WHAT IS REQUIRED:
In the data below, the answer is the run of lines from the line containing "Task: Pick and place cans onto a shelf" through the line containing "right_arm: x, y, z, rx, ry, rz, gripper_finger", both included; print it exactly and nothing else.

RECORDS PROVIDED:
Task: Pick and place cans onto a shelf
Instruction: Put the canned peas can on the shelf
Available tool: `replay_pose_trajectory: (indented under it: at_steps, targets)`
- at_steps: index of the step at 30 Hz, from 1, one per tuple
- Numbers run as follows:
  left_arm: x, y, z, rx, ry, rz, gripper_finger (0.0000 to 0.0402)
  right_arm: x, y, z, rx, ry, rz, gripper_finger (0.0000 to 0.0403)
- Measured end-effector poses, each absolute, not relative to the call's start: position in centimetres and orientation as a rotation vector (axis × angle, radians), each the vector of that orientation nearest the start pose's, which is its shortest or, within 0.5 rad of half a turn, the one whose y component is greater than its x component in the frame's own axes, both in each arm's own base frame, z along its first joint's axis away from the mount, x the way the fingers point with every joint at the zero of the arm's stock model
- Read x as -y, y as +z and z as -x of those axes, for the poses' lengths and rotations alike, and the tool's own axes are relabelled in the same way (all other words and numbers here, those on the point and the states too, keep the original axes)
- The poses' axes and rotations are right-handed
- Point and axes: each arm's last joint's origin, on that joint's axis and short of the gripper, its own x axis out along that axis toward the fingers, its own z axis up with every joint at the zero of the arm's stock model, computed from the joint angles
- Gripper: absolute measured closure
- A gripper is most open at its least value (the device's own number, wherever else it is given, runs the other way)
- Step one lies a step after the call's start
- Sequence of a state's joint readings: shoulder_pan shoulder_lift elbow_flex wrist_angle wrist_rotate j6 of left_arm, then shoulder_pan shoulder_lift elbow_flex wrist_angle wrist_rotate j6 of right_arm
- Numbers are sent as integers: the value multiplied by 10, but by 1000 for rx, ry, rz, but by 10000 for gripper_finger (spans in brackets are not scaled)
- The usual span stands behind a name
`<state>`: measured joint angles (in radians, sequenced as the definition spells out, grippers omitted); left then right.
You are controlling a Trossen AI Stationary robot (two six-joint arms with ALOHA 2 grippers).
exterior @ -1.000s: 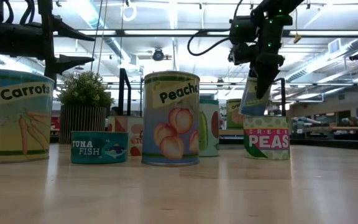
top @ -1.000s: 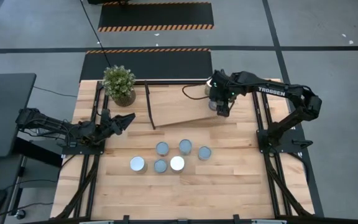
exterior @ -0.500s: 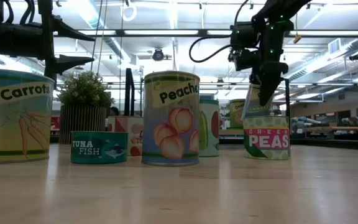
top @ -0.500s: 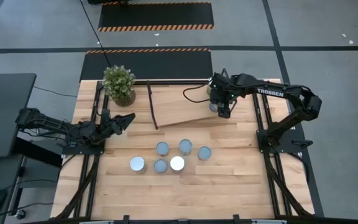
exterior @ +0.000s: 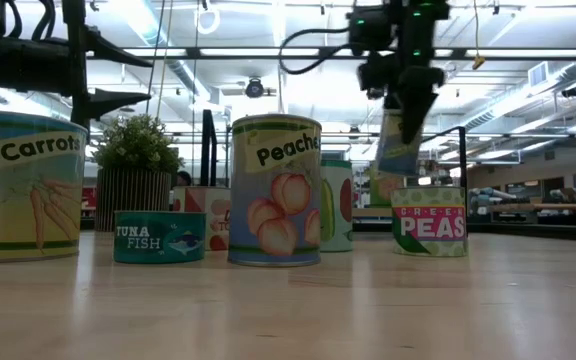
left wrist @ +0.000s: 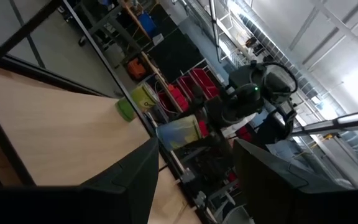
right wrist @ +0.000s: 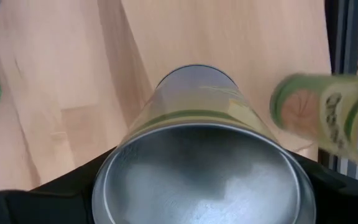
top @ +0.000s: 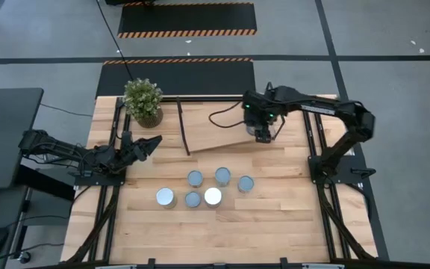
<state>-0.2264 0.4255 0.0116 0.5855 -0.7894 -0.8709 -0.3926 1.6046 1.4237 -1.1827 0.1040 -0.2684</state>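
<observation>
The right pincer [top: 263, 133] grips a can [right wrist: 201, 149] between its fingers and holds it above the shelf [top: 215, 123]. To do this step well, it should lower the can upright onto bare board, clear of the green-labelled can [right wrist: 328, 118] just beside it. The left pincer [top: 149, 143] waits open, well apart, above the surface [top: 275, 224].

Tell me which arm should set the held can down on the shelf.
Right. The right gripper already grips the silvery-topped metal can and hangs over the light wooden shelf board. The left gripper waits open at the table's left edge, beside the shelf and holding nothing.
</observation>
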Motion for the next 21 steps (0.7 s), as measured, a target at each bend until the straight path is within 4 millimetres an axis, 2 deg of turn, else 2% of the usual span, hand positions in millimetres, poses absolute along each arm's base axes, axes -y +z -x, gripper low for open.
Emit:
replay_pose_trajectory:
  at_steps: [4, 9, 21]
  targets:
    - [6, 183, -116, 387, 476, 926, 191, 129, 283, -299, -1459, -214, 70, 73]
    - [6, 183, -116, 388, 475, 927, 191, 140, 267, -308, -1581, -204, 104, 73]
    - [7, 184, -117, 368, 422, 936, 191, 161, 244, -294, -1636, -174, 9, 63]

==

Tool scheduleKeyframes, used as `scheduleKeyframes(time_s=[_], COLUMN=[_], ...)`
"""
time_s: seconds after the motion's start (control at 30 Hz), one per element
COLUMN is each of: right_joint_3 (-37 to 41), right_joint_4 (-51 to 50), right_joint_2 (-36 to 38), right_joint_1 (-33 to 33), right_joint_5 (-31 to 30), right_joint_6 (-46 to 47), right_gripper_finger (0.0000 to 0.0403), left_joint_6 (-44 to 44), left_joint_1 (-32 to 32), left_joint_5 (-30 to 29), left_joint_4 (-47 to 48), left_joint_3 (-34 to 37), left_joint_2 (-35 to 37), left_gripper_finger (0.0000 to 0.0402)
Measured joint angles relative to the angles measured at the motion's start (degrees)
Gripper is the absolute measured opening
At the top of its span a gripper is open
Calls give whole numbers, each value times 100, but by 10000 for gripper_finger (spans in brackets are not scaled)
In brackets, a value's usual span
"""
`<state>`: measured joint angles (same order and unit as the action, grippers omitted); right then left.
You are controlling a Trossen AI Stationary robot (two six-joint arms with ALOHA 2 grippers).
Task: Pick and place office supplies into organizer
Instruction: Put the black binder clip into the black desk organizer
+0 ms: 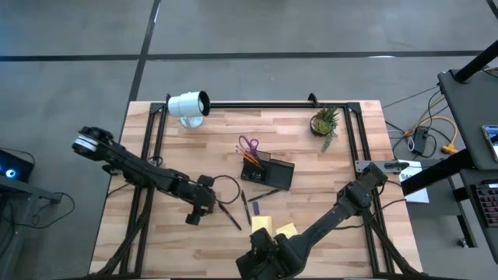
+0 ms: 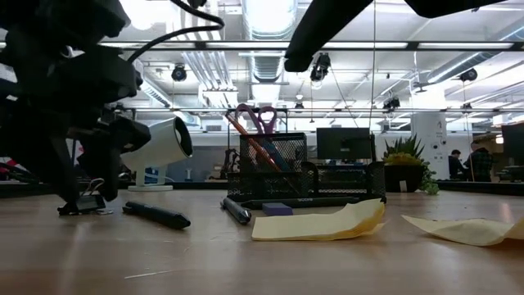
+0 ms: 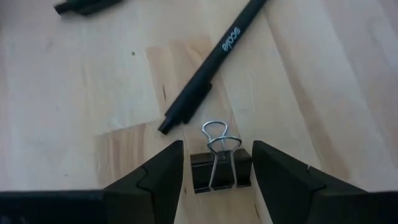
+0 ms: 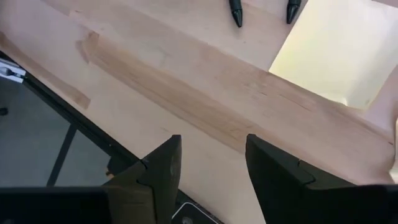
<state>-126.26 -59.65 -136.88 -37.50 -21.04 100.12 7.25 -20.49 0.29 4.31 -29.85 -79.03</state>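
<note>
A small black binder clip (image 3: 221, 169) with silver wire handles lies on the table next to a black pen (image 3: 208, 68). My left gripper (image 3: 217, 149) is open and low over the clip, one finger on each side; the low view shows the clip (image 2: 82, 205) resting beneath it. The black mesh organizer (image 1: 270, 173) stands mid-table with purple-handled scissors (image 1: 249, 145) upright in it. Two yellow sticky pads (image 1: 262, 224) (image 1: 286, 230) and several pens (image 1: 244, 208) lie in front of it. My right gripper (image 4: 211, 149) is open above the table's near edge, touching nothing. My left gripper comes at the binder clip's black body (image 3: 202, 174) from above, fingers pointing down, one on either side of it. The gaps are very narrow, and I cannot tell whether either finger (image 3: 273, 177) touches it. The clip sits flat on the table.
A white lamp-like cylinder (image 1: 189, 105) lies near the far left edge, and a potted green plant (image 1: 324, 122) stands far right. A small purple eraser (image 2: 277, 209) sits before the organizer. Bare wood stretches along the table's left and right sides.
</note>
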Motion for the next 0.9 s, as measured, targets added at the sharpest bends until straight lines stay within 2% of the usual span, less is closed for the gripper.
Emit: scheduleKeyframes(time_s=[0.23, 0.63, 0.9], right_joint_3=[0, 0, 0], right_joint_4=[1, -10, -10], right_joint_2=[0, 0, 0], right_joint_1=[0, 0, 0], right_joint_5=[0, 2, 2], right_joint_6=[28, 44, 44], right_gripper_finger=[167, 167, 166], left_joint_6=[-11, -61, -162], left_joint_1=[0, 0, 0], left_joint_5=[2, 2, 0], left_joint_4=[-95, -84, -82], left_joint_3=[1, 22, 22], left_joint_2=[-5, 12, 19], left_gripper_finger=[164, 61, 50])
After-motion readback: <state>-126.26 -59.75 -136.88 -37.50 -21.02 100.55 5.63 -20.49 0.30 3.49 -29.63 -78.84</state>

WORKED SOLUTION:
Task: Pick and place cans onto a shelf
Instruction: Put the canned peas can on the shelf
Available tool: `replay_pose_trajectory: (indented under it: at_steps, targets)`
- at_steps: index of the step at 30 Hz, from 1, one per tuple
- Numbers run as follows:
  left_arm: x, y, z, rx, ry, rz, gripper_finger (0.0000 to 0.0402)
  right_arm: x, y, z, rx, ry, rz, gripper_finger (0.0000 to 0.0403)

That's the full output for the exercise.